MA: Do you think that was, you mentioned being in Sunday school and feeling like there was suddenly this new feeling, like there was this tension that wasn't there before.

YK: Yeah.

MA: Was that the first time you'd really thought about --

YK: Yeah, I don't think --

MA: -- discrimination or your race or ethnicity consciously?

YK: I don't think so. I mean, even from the time from kindergarten, grammar school, and then junior high school and high school... I mean, San Pedro seemed like a wonderful place. But you know, I knew very little at that time.
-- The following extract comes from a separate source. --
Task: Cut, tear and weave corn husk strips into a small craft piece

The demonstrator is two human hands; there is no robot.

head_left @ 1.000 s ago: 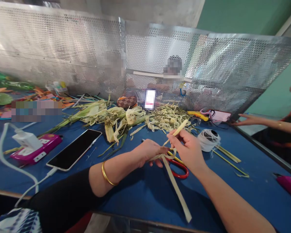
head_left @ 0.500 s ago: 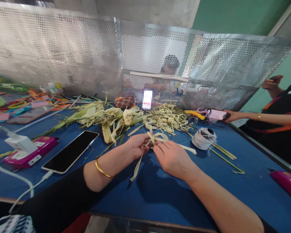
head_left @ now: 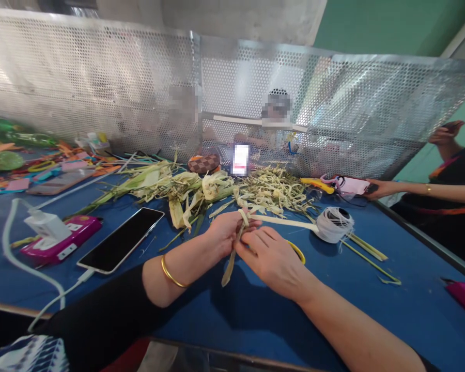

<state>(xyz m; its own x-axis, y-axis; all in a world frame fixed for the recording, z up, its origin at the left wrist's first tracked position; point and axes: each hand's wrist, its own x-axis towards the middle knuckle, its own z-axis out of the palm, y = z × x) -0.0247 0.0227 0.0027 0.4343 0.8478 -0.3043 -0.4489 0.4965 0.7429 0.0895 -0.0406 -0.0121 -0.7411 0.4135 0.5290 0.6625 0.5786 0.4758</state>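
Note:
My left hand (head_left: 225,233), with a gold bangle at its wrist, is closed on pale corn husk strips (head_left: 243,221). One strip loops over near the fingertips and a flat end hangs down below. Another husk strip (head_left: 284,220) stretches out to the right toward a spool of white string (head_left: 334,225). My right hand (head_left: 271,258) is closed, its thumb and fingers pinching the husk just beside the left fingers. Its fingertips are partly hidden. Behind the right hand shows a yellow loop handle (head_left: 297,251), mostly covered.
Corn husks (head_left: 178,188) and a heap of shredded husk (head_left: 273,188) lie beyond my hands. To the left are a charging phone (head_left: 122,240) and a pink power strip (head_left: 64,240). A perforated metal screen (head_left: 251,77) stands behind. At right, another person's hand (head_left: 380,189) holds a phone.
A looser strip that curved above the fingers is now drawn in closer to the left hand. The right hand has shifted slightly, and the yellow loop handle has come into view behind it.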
So there were a lot of things that probably were there, but I didn't see it. Because I feel even Japanese were racist, I guess, because they looked down on Mexicans. And there weren't many blacks. If there were, I used to wonder how they would look on blacks if they looked down on Mexicans. And it seemed like the poorer the person, you know, Americans just sort of looked down on them. And yet, in school, things seemed all right. One thing I do try to give credit for, I think the teachers were pretty good.